WHAT TO WORK ON:
Only lines that contain the string "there" should be returned from the material below.

DATA EXCERPT:
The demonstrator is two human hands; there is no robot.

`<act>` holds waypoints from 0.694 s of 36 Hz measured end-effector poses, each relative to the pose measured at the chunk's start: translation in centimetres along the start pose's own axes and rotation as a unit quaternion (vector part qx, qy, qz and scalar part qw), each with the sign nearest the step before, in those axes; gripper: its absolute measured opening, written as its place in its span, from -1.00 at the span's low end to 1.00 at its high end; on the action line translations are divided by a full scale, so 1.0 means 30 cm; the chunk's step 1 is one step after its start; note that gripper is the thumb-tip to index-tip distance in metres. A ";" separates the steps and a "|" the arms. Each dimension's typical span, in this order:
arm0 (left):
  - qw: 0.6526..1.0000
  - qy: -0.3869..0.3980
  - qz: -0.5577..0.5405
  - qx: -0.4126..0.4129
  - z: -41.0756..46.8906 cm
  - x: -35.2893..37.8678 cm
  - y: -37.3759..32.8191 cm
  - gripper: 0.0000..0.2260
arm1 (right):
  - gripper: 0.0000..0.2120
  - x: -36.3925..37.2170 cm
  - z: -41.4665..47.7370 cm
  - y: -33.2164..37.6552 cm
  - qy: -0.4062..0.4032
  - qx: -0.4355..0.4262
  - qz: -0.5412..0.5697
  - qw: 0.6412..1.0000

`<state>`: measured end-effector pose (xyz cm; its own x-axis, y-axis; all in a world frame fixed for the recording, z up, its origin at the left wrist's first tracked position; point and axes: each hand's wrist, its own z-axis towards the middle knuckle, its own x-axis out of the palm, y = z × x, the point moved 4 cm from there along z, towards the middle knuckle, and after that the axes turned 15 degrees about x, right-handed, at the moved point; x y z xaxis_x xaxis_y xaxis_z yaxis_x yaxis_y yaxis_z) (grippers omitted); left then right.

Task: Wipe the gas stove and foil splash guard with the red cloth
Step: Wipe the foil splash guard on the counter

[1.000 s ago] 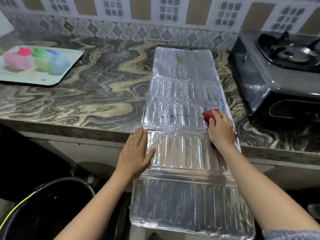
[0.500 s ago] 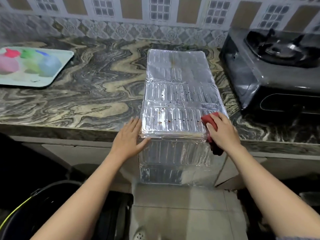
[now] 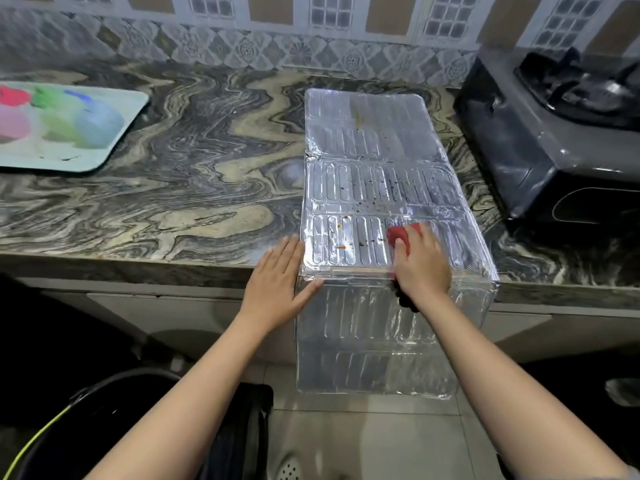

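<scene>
The foil splash guard (image 3: 374,161) lies flat along the marble counter, its near panels folded down over the counter's front edge. Food specks dot its middle and near panels. My right hand (image 3: 420,268) presses the red cloth (image 3: 401,235) onto the nearest flat panel, fingers curled over it; part of the cloth is hidden under the palm. My left hand (image 3: 278,289) lies flat with straight fingers against the guard's left edge at the fold. The dark gas stove (image 3: 554,133) stands at the right, its burner at the top right corner.
A pale tray (image 3: 114,147) with blurred coloured items sits at the counter's left. A dark bin with a yellow-green band (image 3: 104,420) stands on the floor below left. Patterned tiles back the marble counter (image 3: 190,188). A floor drain (image 3: 289,471) shows at the bottom.
The guard's near panels have dropped from held out level to hanging down over the counter edge. My right hand with the cloth has slid left across the near panel. My left hand stays at the fold.
</scene>
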<state>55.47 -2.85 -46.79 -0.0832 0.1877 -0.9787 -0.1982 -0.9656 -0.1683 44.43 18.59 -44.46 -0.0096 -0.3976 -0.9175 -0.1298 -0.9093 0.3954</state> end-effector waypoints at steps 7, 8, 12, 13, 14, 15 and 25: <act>0.999 0.030 -0.008 0.010 0.007 -0.042 0.020 -0.17 | -0.53 0.021 -0.002 0.069 0.089 -0.048 0.004 0.995; 0.999 0.032 -0.008 0.018 0.008 -0.051 0.027 -0.13 | -0.51 0.015 0.004 0.063 0.107 -0.057 -0.004 0.993; 0.999 0.027 -0.012 0.040 0.001 -0.051 0.045 -0.09 | -0.45 -0.010 0.011 0.036 0.125 -0.088 -0.050 0.987; 0.999 0.023 -0.018 0.037 -0.005 -0.045 0.048 -0.10 | -0.45 -0.007 0.006 0.039 0.123 -0.094 -0.052 0.987; 0.999 0.020 -0.023 0.032 -0.008 -0.040 0.046 -0.11 | -0.45 -0.005 0.000 0.043 0.121 -0.099 -0.046 0.987; 0.999 0.019 -0.024 0.029 -0.008 -0.035 0.040 -0.14 | -0.46 -0.005 -0.006 0.046 0.116 -0.101 -0.036 0.988; 0.999 0.009 -0.031 0.029 -0.006 -0.001 0.040 -0.28 | -0.54 0.085 -0.106 0.220 0.078 -0.151 -0.023 0.985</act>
<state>55.42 -4.05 -47.00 -0.0512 0.2424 -0.9688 -0.2581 -0.9404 -0.2216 46.70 11.18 -44.05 0.1443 -0.3473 -0.9266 0.1738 -0.9129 0.3693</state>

OUTPUT FOR THIS TASK:
The demonstrator is two human hands; there is no robot.
`<state>`: measured end-effector pose (xyz cm; its own x-axis, y-axis; all in a world frame fixed for the recording, z up, its origin at the left wrist's first tracked position; point and axes: each hand's wrist, its own z-axis towards the middle knuckle, its own x-axis out of the palm, y = z × x, the point moved 4 cm from there along z, towards the middle knuckle, and after that the axes turned 15 degrees about x, right-handed, at the moved point; x y z xaxis_x xaxis_y xaxis_z yaxis_x yaxis_y yaxis_z) (grippers omitted); left then right.

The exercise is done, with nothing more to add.